> What you should do: Reproduce exactly, from the data that follows, the line with "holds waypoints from", the line with "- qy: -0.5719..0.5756", and every line that lies between them.

Records from a dataset:
....

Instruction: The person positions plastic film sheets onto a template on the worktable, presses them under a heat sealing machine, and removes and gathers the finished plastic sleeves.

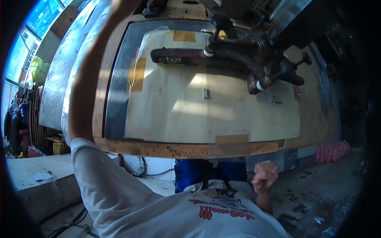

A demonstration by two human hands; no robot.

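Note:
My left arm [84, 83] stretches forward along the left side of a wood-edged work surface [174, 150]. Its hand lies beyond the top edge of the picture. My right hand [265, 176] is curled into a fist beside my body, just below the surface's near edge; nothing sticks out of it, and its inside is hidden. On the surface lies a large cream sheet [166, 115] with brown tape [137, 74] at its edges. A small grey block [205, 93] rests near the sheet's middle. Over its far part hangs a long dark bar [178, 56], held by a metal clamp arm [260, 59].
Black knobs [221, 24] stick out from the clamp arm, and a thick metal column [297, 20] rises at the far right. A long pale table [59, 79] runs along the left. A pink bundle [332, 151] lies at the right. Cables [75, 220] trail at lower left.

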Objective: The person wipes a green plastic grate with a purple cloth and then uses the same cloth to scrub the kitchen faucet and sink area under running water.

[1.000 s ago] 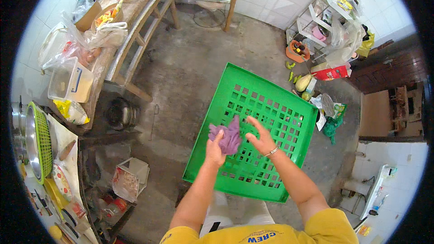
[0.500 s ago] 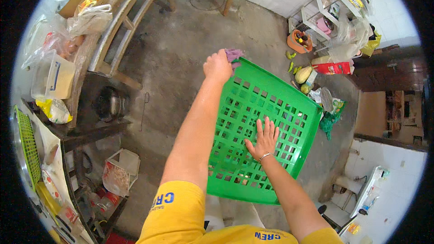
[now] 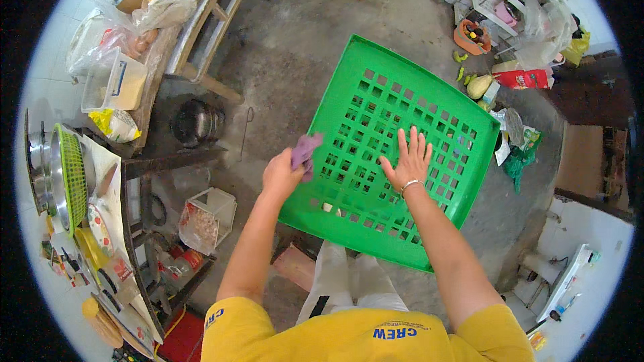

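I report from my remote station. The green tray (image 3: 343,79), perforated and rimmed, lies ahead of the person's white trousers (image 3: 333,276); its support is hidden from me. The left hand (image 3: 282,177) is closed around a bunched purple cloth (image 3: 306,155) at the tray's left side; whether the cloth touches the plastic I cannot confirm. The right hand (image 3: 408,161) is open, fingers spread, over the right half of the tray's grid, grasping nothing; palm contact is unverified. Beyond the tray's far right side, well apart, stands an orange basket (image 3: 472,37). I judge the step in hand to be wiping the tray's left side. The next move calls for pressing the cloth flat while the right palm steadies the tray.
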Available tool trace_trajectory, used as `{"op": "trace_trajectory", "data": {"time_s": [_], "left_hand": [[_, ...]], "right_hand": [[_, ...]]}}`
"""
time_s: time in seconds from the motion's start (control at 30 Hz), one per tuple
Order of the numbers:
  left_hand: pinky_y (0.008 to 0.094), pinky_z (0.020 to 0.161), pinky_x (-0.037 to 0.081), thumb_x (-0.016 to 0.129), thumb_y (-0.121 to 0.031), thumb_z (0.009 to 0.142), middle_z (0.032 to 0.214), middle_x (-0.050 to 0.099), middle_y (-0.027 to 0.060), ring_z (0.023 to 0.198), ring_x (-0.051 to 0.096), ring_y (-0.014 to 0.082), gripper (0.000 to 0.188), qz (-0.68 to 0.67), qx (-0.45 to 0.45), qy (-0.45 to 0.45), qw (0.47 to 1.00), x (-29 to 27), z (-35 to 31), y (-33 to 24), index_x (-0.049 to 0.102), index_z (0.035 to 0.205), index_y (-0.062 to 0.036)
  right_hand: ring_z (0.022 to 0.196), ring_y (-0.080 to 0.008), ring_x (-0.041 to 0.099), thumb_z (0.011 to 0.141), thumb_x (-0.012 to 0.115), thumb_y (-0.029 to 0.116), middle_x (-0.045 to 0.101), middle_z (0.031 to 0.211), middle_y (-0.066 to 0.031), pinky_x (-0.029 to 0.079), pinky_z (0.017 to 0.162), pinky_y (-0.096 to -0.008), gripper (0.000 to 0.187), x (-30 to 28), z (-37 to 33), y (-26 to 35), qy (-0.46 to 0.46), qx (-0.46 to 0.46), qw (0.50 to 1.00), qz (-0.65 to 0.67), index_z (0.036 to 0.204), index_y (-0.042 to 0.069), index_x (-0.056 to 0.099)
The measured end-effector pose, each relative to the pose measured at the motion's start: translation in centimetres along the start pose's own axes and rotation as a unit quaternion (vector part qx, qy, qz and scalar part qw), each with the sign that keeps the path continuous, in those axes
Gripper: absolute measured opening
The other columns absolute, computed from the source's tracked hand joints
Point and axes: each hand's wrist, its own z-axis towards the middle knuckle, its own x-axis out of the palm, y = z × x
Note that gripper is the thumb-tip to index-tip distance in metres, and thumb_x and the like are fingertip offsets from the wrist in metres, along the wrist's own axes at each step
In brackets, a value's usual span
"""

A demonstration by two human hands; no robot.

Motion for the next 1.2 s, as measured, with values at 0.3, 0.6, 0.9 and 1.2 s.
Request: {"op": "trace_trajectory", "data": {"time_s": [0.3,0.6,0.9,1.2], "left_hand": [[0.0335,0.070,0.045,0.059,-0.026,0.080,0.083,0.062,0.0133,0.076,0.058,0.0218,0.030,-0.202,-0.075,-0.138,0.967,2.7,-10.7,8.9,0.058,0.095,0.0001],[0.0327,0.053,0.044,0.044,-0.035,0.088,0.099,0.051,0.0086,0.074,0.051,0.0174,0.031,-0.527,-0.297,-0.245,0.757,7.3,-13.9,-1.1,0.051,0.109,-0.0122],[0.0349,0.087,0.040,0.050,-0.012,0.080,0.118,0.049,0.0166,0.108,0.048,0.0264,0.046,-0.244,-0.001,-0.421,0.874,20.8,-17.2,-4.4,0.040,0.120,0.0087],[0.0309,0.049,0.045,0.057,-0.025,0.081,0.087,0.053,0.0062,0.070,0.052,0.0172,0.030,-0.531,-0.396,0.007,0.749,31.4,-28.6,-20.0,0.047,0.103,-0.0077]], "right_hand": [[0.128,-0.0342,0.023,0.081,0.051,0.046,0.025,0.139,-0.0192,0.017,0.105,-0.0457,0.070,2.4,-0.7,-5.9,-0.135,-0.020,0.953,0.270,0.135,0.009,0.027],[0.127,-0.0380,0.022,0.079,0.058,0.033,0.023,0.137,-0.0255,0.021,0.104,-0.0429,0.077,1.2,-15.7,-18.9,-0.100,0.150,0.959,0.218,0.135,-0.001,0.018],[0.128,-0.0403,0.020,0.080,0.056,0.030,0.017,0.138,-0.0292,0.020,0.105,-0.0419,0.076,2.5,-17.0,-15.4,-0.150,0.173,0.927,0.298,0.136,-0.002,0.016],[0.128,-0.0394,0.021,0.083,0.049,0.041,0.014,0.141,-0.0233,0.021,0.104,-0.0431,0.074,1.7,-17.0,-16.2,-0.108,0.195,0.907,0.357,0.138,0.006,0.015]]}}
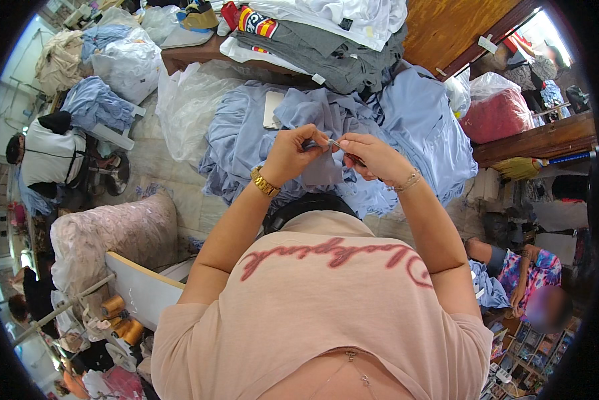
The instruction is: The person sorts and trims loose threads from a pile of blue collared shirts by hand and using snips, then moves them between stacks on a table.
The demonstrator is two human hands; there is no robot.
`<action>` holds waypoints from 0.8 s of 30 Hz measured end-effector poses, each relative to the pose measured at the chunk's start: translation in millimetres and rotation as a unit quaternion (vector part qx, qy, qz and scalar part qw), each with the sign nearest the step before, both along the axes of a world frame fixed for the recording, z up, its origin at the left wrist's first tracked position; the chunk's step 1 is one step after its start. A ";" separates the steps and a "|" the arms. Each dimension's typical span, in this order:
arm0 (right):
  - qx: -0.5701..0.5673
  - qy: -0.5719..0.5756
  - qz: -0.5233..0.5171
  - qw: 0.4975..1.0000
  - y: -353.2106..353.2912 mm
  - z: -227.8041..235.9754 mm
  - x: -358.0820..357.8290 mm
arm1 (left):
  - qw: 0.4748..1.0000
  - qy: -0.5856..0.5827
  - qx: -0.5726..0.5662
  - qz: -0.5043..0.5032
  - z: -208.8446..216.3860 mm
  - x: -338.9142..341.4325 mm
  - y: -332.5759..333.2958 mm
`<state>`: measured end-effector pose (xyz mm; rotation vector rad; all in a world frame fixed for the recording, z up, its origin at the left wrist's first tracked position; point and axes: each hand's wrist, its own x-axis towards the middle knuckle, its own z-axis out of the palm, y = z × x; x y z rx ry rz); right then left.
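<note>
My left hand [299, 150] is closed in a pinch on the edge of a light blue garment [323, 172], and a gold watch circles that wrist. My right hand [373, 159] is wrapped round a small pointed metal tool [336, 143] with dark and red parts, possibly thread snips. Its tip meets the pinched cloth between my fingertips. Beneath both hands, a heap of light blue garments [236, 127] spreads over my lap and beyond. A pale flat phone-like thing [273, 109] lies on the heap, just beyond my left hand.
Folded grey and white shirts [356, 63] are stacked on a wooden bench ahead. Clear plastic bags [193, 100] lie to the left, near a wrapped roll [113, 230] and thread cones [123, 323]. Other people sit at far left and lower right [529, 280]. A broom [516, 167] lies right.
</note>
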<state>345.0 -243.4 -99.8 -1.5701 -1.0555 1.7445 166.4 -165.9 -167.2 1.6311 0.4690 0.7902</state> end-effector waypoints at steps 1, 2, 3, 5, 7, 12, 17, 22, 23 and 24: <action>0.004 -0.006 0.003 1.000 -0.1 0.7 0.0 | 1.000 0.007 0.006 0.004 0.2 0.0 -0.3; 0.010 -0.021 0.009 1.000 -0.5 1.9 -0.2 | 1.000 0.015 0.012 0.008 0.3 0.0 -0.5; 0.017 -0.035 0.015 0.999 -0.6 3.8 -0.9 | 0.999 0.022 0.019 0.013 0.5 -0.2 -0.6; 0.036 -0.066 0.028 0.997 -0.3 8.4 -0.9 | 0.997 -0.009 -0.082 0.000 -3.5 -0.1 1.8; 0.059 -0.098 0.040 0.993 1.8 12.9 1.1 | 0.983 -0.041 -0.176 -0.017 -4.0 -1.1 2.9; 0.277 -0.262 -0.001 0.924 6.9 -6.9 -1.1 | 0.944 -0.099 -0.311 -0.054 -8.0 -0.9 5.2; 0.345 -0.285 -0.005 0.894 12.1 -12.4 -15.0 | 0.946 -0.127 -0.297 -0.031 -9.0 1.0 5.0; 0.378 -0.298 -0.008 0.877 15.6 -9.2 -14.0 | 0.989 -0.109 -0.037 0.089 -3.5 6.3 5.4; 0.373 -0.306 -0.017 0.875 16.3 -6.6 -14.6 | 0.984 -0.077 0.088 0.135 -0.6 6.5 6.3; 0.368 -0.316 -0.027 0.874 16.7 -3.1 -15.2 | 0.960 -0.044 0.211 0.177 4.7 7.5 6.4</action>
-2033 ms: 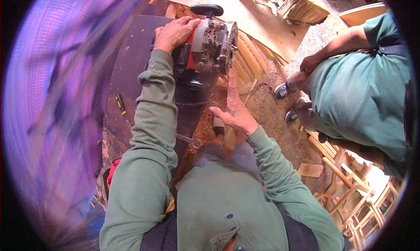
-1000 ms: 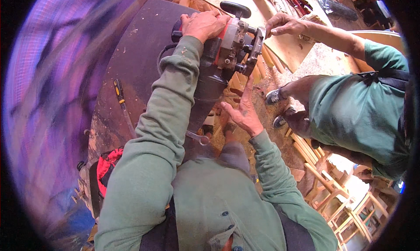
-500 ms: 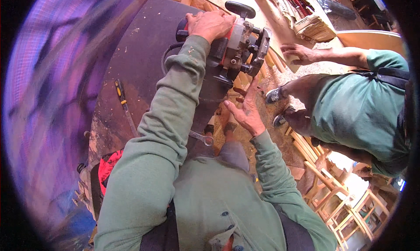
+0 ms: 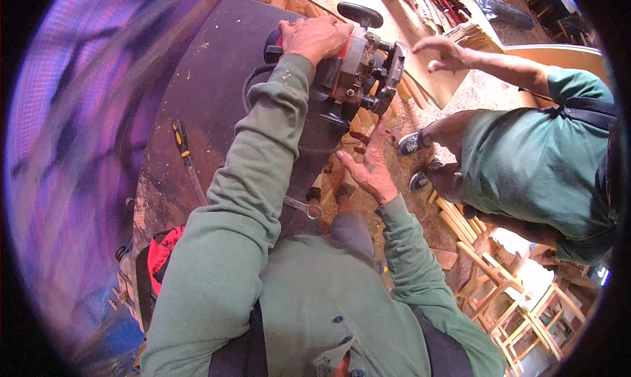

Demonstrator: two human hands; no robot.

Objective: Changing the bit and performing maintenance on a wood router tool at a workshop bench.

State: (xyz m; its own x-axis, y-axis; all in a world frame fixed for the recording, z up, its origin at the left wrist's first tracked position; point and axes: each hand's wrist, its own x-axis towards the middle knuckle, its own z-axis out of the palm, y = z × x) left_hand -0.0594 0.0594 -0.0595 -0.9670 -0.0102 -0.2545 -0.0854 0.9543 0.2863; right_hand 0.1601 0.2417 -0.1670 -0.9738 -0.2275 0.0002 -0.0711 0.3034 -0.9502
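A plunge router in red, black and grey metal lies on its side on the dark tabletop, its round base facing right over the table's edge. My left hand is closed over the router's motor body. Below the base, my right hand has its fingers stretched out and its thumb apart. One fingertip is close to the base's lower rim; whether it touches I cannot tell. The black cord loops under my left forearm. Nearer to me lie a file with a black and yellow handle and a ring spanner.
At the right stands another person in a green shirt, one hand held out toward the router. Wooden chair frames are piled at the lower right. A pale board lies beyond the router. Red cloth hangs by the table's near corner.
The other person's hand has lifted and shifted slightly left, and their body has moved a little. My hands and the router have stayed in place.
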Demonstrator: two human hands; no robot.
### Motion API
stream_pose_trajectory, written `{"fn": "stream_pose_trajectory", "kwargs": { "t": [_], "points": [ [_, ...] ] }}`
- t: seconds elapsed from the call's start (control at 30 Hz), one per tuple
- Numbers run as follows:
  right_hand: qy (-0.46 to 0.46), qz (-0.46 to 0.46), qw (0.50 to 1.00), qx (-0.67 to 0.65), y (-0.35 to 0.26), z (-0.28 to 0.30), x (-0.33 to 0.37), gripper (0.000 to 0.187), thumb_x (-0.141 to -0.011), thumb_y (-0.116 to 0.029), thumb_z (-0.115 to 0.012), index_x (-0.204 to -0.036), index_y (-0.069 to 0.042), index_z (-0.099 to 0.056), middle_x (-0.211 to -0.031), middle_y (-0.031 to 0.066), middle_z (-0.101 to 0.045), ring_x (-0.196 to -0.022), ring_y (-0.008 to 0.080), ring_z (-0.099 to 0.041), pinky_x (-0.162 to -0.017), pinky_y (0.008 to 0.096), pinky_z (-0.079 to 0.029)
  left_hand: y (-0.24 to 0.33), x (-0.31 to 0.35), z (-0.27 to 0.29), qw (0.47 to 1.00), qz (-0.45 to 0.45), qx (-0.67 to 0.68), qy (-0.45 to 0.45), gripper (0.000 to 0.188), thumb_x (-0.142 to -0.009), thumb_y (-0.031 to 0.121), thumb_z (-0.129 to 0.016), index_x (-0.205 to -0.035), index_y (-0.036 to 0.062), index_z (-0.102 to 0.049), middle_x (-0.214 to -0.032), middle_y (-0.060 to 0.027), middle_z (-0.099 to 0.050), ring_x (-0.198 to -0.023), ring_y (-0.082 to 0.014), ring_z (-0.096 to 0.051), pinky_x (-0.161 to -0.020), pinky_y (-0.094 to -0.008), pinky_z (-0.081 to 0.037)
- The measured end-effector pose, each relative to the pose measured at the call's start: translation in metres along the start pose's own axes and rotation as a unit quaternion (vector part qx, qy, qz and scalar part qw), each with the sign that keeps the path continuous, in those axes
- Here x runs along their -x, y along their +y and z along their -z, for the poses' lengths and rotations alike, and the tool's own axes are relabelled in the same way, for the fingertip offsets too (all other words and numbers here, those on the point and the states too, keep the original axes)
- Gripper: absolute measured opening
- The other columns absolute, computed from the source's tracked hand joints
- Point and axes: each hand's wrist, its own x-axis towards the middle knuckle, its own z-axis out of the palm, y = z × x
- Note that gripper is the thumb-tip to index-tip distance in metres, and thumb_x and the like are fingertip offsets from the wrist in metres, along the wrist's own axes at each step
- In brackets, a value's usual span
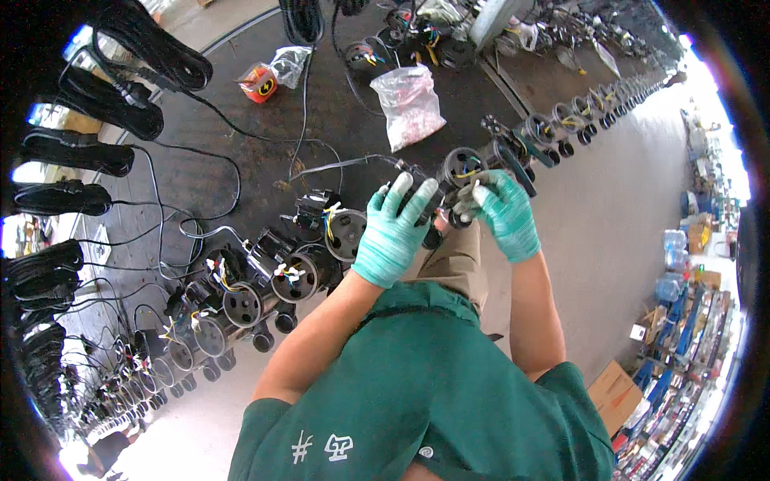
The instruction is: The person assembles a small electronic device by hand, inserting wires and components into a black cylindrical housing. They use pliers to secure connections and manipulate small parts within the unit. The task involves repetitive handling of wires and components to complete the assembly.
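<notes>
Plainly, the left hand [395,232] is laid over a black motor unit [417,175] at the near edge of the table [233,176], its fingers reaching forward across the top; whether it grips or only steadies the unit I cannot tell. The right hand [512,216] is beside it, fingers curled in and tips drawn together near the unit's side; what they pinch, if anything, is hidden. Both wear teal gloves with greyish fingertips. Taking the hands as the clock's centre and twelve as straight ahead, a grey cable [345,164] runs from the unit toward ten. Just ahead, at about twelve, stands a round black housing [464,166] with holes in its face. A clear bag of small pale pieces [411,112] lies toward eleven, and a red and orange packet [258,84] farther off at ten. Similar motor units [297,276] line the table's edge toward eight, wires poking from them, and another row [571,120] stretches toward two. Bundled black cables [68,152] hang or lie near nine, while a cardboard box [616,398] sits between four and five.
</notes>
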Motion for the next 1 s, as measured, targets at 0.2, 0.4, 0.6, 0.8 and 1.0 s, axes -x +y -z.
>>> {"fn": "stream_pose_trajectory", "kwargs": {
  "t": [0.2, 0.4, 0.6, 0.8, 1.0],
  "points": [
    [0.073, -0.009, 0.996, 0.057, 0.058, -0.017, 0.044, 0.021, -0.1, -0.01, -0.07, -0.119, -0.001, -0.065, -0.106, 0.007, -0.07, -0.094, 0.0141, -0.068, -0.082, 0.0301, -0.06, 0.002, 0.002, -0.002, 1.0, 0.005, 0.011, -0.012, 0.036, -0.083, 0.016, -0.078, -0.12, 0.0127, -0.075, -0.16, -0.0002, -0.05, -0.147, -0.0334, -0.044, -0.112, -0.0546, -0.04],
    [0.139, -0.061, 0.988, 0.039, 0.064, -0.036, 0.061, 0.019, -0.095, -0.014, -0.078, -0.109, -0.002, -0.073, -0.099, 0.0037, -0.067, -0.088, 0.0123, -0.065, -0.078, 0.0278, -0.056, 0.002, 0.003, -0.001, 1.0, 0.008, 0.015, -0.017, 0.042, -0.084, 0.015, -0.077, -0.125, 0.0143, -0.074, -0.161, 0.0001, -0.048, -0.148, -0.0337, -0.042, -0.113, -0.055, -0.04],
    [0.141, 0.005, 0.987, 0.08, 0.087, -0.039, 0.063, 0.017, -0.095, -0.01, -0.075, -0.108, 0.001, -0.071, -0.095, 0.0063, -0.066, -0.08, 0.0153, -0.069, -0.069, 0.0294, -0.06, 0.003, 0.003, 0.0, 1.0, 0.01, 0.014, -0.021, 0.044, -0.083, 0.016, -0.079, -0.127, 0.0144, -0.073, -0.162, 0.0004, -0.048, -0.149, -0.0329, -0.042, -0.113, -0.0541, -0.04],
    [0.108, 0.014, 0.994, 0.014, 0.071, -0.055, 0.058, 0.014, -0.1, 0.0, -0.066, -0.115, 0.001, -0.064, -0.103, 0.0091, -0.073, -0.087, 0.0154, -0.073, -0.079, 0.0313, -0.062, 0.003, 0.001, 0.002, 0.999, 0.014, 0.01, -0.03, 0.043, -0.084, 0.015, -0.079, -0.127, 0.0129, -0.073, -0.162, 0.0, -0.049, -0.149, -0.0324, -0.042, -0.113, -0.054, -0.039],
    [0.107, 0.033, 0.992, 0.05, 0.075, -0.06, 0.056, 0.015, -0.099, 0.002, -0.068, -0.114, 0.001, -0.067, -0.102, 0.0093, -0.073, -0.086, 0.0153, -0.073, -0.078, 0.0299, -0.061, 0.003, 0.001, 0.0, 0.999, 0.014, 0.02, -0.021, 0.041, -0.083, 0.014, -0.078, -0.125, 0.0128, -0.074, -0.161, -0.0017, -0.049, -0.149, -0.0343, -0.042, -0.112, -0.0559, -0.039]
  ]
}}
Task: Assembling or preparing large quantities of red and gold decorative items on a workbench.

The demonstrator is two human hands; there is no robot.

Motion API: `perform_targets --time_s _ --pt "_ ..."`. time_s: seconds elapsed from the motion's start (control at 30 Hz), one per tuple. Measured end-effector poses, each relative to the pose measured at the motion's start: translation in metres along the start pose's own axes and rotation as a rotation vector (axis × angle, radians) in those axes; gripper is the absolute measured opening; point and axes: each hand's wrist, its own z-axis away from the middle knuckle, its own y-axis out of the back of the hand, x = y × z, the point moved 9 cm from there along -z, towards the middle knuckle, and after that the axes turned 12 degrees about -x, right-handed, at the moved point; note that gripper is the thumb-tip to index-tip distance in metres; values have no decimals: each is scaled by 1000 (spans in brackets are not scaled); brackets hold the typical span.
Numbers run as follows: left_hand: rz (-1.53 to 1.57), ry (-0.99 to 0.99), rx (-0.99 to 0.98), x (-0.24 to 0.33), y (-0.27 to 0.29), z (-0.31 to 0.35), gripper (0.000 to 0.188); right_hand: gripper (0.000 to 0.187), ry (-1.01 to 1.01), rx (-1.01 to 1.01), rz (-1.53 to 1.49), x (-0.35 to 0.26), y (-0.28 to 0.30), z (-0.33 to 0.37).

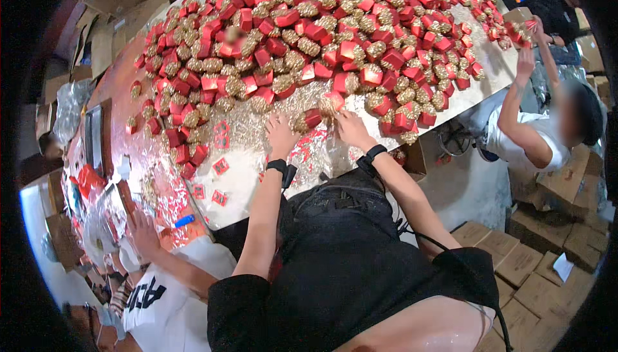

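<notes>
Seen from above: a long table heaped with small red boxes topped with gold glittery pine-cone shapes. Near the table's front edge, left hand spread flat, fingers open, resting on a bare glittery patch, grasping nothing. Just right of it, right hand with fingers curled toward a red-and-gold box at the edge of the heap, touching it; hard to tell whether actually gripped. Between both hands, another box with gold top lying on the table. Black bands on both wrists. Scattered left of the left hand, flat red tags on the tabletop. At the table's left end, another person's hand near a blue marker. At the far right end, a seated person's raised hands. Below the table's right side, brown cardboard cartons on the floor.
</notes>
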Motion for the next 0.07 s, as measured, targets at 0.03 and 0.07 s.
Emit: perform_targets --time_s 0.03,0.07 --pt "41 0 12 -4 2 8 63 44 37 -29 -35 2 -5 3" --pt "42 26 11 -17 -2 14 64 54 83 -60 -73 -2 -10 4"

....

> The completed task:
`<action>` holds waypoints from 0.8 s of 30 Hz measured end-effector poses, each relative to the pose measured at the chunk's start: translation in millimetres and rotation as a unit quaternion (vector part qx, qy, qz and scalar part qw), each with the sign nearest the step before, both along the axes of a world frame fixed for the recording, z up, its origin at the left wrist's first tracked position; the chunk's step 1 is one step after its start. A ";" separates the steps and a "|" the arms. Each dimension's typical span, in this order:
arm0 (right):
  - qx: -0.5701..0.5673
  - qy: -0.5719..0.5756

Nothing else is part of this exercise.